→ EXERCISE DETAILS
Take the lines from the beginning of the data below through the line holding "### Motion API" and return exactly those.

→ DATASET SECTION

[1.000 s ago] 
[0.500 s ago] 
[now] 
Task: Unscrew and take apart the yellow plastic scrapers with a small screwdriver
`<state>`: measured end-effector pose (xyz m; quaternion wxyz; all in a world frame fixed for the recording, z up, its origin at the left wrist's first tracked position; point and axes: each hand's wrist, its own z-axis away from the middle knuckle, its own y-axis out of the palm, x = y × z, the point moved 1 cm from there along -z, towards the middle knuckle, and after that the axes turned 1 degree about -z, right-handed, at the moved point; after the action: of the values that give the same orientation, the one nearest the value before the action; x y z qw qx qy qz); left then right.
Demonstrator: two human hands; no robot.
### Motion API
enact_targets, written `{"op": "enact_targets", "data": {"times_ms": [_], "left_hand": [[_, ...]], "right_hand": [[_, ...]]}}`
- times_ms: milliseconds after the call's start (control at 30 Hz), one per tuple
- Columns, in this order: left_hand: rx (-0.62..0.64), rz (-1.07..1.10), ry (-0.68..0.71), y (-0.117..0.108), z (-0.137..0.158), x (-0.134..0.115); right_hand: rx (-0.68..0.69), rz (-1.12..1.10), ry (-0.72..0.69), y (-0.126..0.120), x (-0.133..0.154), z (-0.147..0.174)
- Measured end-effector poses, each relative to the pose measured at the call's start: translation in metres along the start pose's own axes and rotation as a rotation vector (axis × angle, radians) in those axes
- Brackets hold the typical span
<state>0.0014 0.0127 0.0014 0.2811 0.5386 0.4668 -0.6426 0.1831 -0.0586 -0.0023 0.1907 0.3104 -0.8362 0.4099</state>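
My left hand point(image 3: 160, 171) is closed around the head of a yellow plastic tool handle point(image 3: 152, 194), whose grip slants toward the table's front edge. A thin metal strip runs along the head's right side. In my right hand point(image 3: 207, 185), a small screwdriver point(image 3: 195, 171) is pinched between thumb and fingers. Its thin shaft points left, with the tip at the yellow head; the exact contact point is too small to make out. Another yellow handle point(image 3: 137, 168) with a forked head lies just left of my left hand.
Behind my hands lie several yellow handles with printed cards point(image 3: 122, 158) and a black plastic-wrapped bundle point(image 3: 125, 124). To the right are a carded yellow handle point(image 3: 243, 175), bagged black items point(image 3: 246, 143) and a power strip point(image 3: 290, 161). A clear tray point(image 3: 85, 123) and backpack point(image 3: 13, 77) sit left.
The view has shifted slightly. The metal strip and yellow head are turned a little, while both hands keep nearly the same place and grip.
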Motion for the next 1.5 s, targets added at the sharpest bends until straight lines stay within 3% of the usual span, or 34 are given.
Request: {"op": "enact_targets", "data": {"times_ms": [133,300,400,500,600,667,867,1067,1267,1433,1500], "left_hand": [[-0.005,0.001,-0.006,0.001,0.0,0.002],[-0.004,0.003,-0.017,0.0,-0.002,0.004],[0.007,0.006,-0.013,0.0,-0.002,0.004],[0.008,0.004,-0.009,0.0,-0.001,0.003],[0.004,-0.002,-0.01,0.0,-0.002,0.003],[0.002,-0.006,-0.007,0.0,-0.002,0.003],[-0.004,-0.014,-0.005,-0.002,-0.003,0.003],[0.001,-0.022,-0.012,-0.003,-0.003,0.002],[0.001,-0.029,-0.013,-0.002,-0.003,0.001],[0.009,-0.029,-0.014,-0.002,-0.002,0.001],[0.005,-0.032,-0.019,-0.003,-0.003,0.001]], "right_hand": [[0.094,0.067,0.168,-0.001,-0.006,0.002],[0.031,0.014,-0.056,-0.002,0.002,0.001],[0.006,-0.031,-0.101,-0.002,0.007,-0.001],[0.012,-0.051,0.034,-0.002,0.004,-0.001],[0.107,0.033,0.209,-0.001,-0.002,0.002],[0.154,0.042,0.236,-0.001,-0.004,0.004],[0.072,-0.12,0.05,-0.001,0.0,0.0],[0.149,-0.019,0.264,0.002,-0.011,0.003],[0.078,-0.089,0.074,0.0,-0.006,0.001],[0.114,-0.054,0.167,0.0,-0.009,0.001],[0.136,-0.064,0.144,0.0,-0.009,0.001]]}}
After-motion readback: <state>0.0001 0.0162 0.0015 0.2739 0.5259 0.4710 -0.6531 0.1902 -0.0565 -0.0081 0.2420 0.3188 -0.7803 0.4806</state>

→ RESULT FOR THIS TASK
[1.000 s ago] 
[0.500 s ago] 
[now] 
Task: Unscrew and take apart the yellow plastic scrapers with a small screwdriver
`<state>`: measured end-effector pose (xyz m; quaternion wxyz; all in a world frame fixed for the recording, z up, its origin at the left wrist's first tracked position; point and axes: each hand's wrist, its own z-axis away from the middle knuckle, its own y-axis out of the palm, x = y × z, the point moved 1 cm from there along -z, towards the middle knuckle, and after that the axes turned 1 degree about -z, right-handed, at the moved point; after the action: of the values that give the same orientation, the one nearest the value before the action; x y z qw qx qy qz); left then right.
Demonstrator: two human hands; no robot.
### Motion API

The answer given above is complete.